Task statement:
Among the records below, how many lines contain "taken"? State the number and nothing more.

Excerpted data:
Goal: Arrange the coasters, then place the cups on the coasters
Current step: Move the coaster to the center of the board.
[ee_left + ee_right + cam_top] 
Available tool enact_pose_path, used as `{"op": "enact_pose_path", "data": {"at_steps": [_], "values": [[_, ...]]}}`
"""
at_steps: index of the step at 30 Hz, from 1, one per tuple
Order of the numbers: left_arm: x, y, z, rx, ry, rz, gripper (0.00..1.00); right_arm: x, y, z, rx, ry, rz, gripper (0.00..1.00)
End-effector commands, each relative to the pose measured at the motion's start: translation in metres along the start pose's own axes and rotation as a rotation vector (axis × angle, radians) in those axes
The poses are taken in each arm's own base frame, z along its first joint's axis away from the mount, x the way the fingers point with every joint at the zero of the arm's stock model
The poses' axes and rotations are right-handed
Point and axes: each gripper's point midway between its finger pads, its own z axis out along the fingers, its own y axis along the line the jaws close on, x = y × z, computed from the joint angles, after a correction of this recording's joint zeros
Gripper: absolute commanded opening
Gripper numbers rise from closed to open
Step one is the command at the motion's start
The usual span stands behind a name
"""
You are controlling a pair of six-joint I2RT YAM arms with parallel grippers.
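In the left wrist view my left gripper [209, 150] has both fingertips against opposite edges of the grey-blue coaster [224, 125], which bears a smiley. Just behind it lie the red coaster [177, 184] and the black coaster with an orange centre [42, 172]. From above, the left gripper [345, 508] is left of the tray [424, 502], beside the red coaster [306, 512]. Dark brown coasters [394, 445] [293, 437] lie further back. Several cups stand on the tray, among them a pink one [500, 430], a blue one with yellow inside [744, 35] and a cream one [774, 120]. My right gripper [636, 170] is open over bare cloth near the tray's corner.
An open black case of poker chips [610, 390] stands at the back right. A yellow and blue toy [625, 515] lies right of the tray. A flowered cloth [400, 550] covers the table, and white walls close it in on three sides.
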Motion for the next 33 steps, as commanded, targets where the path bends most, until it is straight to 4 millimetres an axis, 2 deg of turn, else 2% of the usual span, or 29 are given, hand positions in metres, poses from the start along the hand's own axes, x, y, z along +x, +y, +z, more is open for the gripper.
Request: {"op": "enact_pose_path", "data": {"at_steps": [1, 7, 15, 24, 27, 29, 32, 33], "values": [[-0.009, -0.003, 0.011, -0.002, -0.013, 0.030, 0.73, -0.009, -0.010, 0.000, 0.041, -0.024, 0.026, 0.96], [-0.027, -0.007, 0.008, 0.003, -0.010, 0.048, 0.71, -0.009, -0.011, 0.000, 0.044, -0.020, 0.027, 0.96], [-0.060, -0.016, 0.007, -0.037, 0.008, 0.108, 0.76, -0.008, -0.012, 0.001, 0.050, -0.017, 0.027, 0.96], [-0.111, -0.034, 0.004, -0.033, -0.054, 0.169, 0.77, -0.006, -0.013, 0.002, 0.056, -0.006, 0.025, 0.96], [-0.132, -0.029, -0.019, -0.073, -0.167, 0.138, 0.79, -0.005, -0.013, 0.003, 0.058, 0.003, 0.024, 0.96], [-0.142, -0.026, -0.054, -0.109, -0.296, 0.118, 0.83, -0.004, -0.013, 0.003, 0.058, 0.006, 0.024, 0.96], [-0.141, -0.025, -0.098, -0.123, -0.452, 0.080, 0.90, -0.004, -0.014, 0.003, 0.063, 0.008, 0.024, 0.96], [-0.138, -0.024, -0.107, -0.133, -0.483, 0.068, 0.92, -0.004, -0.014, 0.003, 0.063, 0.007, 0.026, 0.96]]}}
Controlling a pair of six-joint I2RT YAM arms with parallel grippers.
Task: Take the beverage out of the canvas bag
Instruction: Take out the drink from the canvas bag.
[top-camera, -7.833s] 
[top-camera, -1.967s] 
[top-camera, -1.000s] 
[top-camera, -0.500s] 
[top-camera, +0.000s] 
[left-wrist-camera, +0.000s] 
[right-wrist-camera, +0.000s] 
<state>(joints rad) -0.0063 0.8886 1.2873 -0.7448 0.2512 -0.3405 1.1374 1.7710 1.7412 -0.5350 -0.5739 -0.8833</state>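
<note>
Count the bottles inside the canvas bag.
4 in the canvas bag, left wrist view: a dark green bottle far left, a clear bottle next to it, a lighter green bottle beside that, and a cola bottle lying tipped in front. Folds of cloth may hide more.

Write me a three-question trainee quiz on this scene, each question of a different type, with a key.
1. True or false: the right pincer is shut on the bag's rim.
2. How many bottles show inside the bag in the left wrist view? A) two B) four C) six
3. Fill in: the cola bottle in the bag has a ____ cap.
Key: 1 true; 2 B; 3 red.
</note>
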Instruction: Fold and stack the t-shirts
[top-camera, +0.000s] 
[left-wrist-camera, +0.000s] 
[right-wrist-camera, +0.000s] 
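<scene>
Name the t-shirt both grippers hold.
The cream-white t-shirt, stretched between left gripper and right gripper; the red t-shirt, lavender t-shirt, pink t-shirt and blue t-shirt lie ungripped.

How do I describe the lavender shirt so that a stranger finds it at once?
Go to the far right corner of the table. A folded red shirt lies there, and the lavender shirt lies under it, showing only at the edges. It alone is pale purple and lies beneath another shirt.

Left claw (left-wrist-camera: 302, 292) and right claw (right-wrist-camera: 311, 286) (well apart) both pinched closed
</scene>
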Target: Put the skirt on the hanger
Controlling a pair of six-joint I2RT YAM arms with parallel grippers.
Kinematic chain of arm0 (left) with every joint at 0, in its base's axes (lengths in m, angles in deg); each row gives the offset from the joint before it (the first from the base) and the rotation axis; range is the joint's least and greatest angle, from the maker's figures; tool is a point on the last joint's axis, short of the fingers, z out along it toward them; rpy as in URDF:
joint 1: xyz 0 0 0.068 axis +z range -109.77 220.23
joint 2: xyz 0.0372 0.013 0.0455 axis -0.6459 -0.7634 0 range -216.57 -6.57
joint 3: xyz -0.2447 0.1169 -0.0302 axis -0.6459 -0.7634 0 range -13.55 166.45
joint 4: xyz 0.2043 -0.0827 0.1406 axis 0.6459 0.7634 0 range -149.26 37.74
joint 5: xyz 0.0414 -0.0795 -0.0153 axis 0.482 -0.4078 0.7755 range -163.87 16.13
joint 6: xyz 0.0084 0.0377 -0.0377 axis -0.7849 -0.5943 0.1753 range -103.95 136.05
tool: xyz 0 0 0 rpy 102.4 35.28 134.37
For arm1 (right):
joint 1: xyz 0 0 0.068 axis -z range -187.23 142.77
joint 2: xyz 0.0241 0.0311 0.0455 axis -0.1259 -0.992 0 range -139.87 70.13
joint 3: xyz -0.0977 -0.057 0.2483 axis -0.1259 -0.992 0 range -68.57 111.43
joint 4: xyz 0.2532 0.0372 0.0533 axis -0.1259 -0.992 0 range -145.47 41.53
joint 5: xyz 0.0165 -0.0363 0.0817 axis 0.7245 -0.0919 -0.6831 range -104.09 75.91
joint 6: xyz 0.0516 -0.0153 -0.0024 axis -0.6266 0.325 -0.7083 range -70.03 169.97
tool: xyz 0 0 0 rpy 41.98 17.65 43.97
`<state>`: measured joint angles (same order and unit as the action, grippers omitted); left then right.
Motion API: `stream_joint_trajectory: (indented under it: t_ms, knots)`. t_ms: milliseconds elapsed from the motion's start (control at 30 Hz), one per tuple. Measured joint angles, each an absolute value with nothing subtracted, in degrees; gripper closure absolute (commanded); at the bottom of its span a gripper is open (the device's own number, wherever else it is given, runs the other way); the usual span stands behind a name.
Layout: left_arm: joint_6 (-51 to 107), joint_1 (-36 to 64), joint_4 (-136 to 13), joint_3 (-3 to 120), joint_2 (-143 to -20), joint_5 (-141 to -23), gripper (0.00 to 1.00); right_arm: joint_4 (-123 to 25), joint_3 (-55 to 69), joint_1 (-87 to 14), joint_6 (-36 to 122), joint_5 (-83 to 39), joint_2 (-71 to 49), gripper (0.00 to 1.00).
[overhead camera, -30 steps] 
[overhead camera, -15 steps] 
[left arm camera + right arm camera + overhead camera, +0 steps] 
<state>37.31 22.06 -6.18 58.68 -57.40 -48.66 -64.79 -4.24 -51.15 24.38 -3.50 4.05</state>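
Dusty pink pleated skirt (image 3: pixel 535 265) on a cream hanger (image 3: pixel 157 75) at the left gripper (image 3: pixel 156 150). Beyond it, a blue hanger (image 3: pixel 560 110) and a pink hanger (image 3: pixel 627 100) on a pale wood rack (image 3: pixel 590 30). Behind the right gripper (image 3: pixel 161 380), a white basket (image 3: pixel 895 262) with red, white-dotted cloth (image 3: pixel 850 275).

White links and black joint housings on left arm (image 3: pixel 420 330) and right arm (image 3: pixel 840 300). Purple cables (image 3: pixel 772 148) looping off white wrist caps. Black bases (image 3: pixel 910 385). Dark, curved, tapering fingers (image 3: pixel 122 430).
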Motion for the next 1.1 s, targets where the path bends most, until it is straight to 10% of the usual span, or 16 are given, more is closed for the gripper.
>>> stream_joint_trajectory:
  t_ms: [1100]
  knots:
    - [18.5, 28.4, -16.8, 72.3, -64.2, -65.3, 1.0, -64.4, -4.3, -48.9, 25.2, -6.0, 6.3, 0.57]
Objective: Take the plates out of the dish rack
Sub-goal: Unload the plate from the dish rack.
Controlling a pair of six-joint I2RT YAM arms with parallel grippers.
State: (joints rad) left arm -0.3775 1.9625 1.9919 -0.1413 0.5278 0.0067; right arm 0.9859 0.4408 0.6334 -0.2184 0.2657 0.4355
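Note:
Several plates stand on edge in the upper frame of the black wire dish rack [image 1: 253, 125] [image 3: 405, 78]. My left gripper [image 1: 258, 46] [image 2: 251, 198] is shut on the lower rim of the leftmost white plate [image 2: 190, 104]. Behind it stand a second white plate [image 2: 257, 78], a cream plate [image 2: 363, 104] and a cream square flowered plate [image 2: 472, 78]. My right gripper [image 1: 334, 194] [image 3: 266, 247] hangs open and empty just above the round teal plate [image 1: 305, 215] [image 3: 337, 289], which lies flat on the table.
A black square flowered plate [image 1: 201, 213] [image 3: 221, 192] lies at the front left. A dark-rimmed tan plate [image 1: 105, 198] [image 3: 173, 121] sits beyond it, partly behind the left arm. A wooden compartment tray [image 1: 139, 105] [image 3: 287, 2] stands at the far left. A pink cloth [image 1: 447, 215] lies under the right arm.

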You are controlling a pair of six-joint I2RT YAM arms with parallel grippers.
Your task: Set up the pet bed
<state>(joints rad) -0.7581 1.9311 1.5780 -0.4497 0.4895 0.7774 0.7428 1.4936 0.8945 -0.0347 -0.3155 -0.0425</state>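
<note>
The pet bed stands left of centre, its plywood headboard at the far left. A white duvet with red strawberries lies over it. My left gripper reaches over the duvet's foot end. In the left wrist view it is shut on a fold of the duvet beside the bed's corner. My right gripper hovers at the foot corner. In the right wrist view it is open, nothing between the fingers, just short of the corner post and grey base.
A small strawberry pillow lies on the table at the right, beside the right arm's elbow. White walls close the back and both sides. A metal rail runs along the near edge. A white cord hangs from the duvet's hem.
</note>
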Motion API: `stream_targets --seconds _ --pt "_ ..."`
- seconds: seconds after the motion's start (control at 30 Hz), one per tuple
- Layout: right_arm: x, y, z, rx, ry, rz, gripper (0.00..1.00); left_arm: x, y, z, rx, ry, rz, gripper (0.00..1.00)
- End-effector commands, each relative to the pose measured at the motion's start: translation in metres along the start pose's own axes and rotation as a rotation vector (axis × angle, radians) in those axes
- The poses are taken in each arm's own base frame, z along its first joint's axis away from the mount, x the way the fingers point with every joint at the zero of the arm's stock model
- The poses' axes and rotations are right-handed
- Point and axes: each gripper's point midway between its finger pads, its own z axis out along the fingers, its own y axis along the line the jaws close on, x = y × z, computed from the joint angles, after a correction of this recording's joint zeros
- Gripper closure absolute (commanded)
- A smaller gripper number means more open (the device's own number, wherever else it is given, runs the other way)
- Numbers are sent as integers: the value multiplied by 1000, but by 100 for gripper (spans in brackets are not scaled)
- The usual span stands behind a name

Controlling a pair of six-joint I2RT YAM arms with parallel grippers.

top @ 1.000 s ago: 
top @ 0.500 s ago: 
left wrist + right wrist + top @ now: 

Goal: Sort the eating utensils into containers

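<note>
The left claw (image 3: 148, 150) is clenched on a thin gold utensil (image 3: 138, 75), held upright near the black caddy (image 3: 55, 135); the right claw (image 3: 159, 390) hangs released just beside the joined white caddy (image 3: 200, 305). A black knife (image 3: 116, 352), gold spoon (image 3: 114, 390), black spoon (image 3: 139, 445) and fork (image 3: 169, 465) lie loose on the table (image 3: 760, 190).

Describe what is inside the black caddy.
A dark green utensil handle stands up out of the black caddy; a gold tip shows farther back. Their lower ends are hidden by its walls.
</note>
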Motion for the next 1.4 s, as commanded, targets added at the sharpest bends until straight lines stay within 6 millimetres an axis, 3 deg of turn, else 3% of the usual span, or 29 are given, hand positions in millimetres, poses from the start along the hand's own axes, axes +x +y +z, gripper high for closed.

Result of this exercise:
2